→ WHAT IS NEEDED: The answer must be a bare number: the count of lines below that contain "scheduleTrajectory".

→ DATASET EXCERPT:

☆ ☆ ☆ ☆

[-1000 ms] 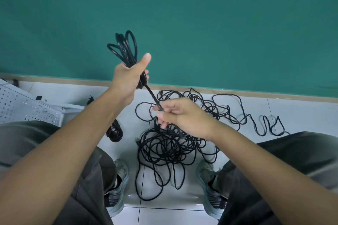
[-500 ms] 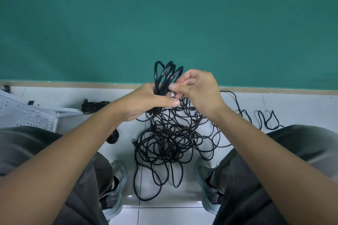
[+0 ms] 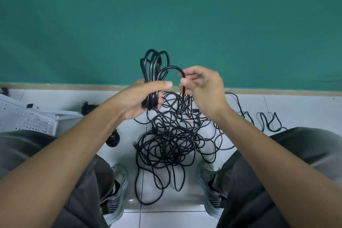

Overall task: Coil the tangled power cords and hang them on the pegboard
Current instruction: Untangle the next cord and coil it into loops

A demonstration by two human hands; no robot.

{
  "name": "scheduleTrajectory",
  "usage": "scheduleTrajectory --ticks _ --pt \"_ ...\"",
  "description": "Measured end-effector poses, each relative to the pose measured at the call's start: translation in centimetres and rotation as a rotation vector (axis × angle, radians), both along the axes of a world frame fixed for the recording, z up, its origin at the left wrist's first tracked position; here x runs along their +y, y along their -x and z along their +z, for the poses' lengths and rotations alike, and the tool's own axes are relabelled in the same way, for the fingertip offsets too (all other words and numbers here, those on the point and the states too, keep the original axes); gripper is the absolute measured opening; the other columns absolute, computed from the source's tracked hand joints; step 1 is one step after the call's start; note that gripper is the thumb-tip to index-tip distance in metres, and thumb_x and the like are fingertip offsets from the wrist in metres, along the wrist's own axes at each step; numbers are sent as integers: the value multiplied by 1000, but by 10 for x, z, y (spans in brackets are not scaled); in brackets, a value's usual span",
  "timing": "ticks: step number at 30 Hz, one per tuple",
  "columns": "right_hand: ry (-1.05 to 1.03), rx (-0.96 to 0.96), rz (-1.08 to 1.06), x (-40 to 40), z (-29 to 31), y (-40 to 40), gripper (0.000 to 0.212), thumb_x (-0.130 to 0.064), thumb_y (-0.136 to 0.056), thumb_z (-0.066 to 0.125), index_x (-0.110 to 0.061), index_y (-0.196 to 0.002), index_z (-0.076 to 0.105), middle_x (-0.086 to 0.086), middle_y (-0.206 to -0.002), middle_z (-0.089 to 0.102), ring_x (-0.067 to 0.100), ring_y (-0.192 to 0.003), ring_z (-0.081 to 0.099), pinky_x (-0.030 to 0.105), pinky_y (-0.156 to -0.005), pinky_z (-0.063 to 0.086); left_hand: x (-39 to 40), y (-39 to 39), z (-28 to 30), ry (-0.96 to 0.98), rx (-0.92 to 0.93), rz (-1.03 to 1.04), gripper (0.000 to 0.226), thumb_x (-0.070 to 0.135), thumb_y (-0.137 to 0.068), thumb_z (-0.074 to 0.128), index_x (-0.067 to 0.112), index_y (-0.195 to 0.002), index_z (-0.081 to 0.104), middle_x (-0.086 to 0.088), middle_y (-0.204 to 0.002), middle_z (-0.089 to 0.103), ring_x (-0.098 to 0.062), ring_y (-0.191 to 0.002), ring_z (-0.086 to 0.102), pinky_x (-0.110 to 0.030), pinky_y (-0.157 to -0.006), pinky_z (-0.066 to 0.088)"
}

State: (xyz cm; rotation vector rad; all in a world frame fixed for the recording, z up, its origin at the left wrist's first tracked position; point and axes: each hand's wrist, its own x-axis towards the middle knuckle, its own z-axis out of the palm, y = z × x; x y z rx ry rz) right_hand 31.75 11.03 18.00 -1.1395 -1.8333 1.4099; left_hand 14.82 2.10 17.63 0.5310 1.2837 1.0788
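My left hand (image 3: 141, 98) grips a bundle of black cord loops (image 3: 154, 63) that stands up in front of the green wall. My right hand (image 3: 201, 87) pinches the same cord just to the right, where it arches over from the bundle and drops down. Below both hands a tangled heap of black power cords (image 3: 170, 140) lies on the white tiled floor between my shoes. The white pegboard (image 3: 24, 120) lies low at the left edge, partly hidden by my left knee.
Two small coiled black cords lie on the floor near the pegboard, one (image 3: 88, 107) behind it and one (image 3: 113, 139) beside my left knee. A loose cord end (image 3: 270, 122) snakes off to the right. The green wall (image 3: 240, 24) rises right behind the heap.
My left hand brought the bundle down from the upper left to the centre. My right hand rose from the heap, met the bundle, and now draws a fresh arch of cord to the right.
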Motion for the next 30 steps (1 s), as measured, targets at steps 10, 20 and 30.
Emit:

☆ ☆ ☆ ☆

→ RESULT FOR THIS EXERCISE: 2